Brexit: What now?

The short-term shock and turmoil of Brexit eventually will pass. Markets will stabilize as investors realize that the scare campaign by the anti-Brexit establishment was vastly overblown.

The big question, though, remains unanswered: Will Britain seize on this opportunity to fundamentally remake its economic policies in a way that will increase economic growth? Or will it simply substitute British bureaucracy, taxes and regulations for European ones?

Despite the vote to leave the EU, Britain will eventually negotiate a trade deal with the European bloc. After all, close to half of Britain’s trade is with the EU, and the U.K. is one of the top trading partners for many member states. Whatever the bluster and hurt feelings, neither side is going to sacrifice those markets.

Britain could, for instance, follow the lead of countries like Norway and Switzerland, and join the European Economic Area (EEA) while remaining outside the EU. This would allow Britain to continue to benefit from the free movement of people and goods within Europe without subjecting itself to stifling EU bureaucracy and regulations in agriculture and other industries.

But Britain now has an opportunity to expand its trade opportunities. As Daniel Hannan, a British member of the European Parliament, has pointed out, the EU is not really a free-trade zone but rather a “customs union,” which regulates tariffs for members but erects trade barriers against countries outside the bloc.

For example, India has been trying to negotiate a free-trade agreement with the EU since 2007, but the protectionist bureaucrats in Brussels have thrown up one roadblock after another. Britain can now steal a march on the rest of Europe by negotiating a separate deal with India.

There is also talk about a trade deal or deals with Anglosphere allies like the United States, Canada, Australia, and New Zealand.
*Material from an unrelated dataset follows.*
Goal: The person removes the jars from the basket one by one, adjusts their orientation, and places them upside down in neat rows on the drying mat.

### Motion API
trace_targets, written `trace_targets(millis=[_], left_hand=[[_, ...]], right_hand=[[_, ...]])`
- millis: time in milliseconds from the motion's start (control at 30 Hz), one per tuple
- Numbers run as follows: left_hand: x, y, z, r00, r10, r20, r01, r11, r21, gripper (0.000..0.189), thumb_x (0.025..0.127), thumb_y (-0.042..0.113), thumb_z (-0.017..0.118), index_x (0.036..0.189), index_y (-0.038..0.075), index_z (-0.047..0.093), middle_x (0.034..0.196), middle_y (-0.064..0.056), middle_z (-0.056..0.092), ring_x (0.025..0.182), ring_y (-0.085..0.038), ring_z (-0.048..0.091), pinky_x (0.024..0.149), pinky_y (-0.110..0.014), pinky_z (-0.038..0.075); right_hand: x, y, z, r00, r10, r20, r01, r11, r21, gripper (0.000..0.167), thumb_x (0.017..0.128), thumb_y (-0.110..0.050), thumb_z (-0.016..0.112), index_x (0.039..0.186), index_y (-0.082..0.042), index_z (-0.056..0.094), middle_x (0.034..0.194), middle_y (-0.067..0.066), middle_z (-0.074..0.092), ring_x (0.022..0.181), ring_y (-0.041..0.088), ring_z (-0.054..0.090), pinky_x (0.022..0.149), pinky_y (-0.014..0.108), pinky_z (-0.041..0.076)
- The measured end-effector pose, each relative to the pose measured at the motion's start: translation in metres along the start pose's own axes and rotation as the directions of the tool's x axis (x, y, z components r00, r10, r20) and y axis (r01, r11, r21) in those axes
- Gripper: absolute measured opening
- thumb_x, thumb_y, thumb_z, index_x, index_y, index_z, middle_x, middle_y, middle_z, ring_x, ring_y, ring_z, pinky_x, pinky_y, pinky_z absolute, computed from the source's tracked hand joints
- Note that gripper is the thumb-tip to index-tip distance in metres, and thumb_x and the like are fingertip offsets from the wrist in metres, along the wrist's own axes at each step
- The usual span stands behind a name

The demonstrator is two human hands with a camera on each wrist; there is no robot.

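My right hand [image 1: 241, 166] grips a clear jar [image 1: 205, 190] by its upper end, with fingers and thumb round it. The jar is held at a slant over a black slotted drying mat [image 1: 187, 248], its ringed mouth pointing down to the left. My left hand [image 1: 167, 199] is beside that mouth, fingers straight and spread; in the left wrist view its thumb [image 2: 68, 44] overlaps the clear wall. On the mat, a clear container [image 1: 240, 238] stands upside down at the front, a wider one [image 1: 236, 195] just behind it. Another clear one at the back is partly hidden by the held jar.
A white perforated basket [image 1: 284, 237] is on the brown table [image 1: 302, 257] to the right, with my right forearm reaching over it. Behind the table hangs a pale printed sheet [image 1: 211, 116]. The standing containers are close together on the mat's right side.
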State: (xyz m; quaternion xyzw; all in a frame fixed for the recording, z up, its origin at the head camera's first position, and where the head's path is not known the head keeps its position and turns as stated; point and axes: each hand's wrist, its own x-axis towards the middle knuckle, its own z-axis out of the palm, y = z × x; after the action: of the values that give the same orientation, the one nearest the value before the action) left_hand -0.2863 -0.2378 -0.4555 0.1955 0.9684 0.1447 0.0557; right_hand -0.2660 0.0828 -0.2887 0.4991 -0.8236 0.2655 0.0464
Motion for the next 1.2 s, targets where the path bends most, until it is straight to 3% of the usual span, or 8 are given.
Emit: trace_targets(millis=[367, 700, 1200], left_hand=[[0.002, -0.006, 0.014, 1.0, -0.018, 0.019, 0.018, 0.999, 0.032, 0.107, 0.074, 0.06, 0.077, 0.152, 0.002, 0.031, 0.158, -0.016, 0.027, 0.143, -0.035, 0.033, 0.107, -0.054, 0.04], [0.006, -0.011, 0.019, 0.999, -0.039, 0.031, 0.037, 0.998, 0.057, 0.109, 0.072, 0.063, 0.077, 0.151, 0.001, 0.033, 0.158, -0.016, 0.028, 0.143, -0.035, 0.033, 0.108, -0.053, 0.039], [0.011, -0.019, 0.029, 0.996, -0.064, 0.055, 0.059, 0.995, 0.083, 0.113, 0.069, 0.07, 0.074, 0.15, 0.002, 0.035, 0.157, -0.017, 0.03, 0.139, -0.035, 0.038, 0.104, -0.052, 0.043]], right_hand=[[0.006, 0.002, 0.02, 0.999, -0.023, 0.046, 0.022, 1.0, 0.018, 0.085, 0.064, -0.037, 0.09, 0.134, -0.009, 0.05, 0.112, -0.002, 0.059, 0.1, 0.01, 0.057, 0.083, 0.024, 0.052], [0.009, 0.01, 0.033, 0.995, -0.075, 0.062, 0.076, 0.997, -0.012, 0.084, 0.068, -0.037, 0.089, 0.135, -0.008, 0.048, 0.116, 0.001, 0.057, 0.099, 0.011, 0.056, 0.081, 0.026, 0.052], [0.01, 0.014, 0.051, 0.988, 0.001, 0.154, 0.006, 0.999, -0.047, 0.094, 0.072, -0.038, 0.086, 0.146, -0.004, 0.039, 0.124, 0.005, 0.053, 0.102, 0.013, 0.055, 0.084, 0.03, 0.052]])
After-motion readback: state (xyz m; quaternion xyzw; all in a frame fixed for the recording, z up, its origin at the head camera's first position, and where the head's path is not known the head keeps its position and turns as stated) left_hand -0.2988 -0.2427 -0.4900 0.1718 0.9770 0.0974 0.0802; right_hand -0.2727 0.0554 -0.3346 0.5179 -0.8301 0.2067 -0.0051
The Obama administration has, unfortunately, declared that Britain would have to go to the back of the “queue” — presumably behind the proposed Trans-Atlantic Trade and Investment Partnership — in any trade negotiations, but there is no reason for the next administration to stick to that policy.

Beyond trade, Britain now has the chance to cast off the dead weight of European tax and regulatory policy and build a pro-growth economy. For instance, freed from the EU’s VAT directive, Britain could significantly reduce its value-added tax. Indeed, no longer bound by the EU’s belief in tax harmonization, Britain can become the low-tax capital of Europe.
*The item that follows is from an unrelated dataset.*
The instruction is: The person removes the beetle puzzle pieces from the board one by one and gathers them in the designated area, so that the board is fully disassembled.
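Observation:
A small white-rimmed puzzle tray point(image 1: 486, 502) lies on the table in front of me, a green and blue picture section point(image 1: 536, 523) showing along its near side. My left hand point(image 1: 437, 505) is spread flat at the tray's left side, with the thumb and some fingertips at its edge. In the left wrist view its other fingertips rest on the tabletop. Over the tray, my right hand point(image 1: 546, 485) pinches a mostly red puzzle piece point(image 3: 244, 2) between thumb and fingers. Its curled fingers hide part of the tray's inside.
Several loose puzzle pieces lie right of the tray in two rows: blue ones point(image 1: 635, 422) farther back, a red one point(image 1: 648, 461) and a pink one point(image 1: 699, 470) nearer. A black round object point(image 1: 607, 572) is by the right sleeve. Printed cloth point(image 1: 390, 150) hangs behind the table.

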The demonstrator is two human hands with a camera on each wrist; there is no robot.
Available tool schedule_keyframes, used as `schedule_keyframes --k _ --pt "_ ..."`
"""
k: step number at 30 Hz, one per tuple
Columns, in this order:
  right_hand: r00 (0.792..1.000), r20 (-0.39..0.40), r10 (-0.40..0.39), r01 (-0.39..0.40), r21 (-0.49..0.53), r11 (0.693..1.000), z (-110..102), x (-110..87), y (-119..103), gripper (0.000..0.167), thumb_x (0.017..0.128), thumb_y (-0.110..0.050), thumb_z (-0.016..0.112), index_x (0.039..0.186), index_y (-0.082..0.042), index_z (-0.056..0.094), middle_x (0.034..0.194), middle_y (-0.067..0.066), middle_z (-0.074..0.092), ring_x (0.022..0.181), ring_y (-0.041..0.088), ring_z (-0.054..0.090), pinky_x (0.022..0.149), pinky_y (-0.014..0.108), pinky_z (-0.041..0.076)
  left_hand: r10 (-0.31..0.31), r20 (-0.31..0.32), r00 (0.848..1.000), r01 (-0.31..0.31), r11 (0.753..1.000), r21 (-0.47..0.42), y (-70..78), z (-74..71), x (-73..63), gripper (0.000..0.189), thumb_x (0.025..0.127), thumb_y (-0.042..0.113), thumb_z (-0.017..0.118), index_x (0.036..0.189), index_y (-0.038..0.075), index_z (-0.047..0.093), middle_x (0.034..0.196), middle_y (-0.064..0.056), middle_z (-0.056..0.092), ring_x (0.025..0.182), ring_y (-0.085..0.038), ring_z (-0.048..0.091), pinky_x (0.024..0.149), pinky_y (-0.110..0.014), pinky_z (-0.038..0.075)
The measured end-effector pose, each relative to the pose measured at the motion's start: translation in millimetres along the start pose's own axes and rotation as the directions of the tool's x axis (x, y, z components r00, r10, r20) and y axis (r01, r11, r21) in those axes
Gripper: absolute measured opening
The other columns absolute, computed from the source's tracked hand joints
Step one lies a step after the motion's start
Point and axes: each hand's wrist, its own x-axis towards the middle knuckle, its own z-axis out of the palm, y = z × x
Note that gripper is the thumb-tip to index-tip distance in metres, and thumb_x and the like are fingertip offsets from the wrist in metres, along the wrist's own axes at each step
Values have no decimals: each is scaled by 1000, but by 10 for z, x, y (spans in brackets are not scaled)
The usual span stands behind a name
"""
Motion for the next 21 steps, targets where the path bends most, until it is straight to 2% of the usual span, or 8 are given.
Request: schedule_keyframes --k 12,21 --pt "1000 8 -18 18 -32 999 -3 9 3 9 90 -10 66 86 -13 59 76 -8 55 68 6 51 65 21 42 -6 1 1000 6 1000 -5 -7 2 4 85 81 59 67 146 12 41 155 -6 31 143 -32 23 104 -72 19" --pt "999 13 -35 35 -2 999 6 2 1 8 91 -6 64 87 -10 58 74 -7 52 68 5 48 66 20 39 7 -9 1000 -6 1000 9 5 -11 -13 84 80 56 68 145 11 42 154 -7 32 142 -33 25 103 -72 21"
Likewise Britain can dump many of the regulations currently imposed by Brussels. Those regulations include binding renewable-energy targets, working-time directives, collective redundancy directives, and regulations on alternative investments, among others. EU-imposed regulations are estimated to cost Britain at least 2 percent of GDP annually, and possibly as much as 6 percent.

Britain also has a new opportunity to look at spending and the overall size of government. It is worth noting that government spending as a percentage of GDP today is almost what it was when the EU was established in 1993 (roughly 42 to 43 percent). That leaves a lot of room for cutting.

In short, Britain has a unique opportunity to reform its sclerotic welfare state.

The pro-Brexit side already has made so many promises that it could result in more spending.

But there is reason to worry. For example, ending British contributions to the EU will save British taxpayers roughly $13 billion annually. But rather than use those savings to reduce taxes, anti-EU politicians have promised to pour that money back into the moribund National Health Service and other government programs.

Indeed, the pro-Brexit side already has made so many promises that it could result in more spending. At the same time, Brexit forces have offered nothing in the way of a tax- or regulatory-reform agenda.

Britain has declared its independence from the EU bureaucracy, with all its high taxes, heavy regulation, and protectionism. But while replacing bad EU policies with bad British policies may be a victory for sovereignty, it will do little to help the average Briton unless the politicians have a change of heart.

That’s a lesson U.S. populists should keep in mind.

Michael Tanner is a senior fellow at the Cato Institute and the author of “Going for Broke: Deficits, Debt, and the Entitlement Crisis.”